Die Zukunft im Blick
 
„Stipendienstätten der Zukunft“ heißt deshalb das aktuelle Projekt der Künstler:innenhäuser, bei dem sich die Leitenden gemeinsam mit verschiedenen Akteurinnen aus den Bereichen der bildenden Künste, der Komposition und Musik, aber auch der Literatur fragen und darüber austauschen wollen, wie die Künstler:innenhäuser in Zukunft nachhaltig verändert und erneuert werden könnten. „Minimale und behutsame Eingriffe - maximale Veränderung“ laute hierbei das Motto, beschreibt Philine Griem.

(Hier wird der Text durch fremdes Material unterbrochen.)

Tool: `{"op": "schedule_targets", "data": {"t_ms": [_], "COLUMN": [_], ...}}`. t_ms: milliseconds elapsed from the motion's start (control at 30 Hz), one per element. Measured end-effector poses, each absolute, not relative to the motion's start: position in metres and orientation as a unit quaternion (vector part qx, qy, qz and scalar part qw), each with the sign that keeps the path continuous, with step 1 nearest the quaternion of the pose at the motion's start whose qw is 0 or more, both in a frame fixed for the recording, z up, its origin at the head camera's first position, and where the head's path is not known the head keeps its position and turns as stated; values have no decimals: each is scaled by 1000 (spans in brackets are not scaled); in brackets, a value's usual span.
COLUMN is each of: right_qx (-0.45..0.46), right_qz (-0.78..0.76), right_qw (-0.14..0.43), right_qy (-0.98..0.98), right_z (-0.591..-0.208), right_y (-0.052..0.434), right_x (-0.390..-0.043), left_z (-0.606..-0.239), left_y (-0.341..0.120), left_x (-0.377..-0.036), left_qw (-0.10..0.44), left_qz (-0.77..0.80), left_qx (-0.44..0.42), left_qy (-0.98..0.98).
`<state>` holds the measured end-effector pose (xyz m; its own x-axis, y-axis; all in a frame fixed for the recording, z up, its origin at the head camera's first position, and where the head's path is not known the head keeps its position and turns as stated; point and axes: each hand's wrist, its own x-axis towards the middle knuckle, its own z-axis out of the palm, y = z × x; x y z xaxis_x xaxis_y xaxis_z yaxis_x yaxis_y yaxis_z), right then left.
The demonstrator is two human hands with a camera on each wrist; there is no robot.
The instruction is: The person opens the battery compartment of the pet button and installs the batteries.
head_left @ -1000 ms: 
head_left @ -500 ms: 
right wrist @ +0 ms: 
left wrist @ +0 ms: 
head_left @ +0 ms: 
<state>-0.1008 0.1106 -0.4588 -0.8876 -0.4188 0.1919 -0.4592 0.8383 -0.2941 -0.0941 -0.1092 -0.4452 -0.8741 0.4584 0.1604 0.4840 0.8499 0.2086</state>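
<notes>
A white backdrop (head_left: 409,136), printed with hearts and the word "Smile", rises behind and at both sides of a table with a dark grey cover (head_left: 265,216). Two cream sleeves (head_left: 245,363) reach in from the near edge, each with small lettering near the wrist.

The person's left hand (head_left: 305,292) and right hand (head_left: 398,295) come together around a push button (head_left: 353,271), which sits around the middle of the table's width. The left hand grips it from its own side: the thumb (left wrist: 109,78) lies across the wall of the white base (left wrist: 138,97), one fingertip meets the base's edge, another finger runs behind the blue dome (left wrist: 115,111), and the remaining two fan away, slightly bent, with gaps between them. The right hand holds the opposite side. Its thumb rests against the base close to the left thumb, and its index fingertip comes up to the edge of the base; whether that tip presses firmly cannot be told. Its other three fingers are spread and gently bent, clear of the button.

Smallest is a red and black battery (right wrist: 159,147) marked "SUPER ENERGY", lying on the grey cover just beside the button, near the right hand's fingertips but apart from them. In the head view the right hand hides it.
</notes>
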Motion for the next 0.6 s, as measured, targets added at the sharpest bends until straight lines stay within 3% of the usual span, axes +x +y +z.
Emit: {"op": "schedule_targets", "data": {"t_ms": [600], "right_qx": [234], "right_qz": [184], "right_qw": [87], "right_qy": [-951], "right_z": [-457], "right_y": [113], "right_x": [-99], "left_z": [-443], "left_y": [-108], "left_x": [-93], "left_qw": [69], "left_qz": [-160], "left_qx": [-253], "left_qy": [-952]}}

Damit wird bereits begonnen. Am Eingang der Anlage sind Helena Rafalsky und Jonathan Heck mit der Fertigstellung eines „Kunstbaubüros“ beschäftigt. „Mit dem Gebäude wollen wir dem Prozess um die Stipendienstätte einen Raum geben“, erklärt die Leiterin. Einerseits wolle man Transparenz und Sichtbarkeit für Besucher:innen herstellen, da lange Zeit eine Art „Vorraum“ zu den Künstler:innenhäusern fehlte. Andererseits wolle man aber auch einen Ort schaffen, an dem Meinungen von Gästen, Kritik oder Gegenstände, die man mit den Häusern verbindet, überdauern können. „Das Gebäude kann ebenfalls als Rednerplatz oder kleine Bühne dienen, da man es an der langen Seite öffnen kann“, so Griem weiter. Lange wurde über die Positionierung des „Kunstbaubüros“ nachgedacht, wobei man am Ende zu dem Entschluss gekommen ist, das Gebäude um einen Baumstumpf herum zu erbauen.
 
Die Aktiven
 Im Zuge der „Netzwerkwoche“ hatte man in den vergangenen Tagen eine individuelle Auswahl von Akteursgruppen, Kollektiven und Rednern ins Künstlerdorf eingeladen, die sich dort aktiv durch Diskussionsrunden und eigene Projekte an der Neugestaltung der Künstlerhäuser beteiligten. Mit dabei waren die Künstler-Kollektive Mikado.X, Haus 6, stay_hungry, SpätiSpäti, Indorf Outdorf, School of Commons, der Kunstverein St. Pauli, sowie die Redner Javi Acevedo, Peer Frantzen und Raimar Stange. Die Woche fand am vergangenen Samstag im Rahmen eines großen Festtages mit viel Musik, Bewirtung und guter Laune einen runden Abschluss.